*WHAT YOU SHOULD DO:* Check every line of the data below for the word "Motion" and say how many have it, without further comment.

*AVAILABLE DATA:*
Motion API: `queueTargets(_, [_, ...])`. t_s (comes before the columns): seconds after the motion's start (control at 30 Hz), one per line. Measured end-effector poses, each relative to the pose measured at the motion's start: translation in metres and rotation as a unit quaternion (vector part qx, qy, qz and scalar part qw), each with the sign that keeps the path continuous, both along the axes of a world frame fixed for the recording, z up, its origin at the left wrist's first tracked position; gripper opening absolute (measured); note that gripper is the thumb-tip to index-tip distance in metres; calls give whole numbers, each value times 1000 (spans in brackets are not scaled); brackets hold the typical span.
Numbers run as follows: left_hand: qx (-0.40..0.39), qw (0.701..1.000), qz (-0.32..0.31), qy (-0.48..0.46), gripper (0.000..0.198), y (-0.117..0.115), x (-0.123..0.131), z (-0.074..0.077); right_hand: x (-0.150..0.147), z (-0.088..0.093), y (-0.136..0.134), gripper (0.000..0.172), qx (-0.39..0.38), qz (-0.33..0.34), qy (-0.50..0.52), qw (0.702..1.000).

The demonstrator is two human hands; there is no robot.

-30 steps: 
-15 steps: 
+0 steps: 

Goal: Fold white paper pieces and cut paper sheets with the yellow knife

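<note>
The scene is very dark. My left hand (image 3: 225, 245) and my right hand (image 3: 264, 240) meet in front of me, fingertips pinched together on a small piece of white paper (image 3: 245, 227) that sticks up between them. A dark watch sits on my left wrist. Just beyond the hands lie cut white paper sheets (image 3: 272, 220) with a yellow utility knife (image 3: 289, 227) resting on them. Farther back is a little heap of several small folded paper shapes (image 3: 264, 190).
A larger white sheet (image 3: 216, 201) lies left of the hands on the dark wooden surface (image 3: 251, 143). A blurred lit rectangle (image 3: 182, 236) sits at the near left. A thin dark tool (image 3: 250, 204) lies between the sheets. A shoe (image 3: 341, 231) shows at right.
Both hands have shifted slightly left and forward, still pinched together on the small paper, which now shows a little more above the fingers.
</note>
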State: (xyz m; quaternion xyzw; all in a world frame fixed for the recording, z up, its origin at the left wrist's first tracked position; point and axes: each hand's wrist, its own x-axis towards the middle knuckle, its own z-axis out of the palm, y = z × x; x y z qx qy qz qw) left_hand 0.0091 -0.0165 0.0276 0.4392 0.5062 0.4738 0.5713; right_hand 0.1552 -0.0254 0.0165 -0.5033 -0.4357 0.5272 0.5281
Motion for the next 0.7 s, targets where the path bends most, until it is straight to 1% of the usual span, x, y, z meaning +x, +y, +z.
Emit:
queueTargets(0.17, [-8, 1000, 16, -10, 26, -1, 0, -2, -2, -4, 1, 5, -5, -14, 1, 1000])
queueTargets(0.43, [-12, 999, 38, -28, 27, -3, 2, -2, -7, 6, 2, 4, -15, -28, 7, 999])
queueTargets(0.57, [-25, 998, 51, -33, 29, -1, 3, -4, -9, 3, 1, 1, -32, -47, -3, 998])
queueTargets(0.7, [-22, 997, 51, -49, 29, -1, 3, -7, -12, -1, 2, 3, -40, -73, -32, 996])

*SOLUTION FOR THIS PROBLEM:* 2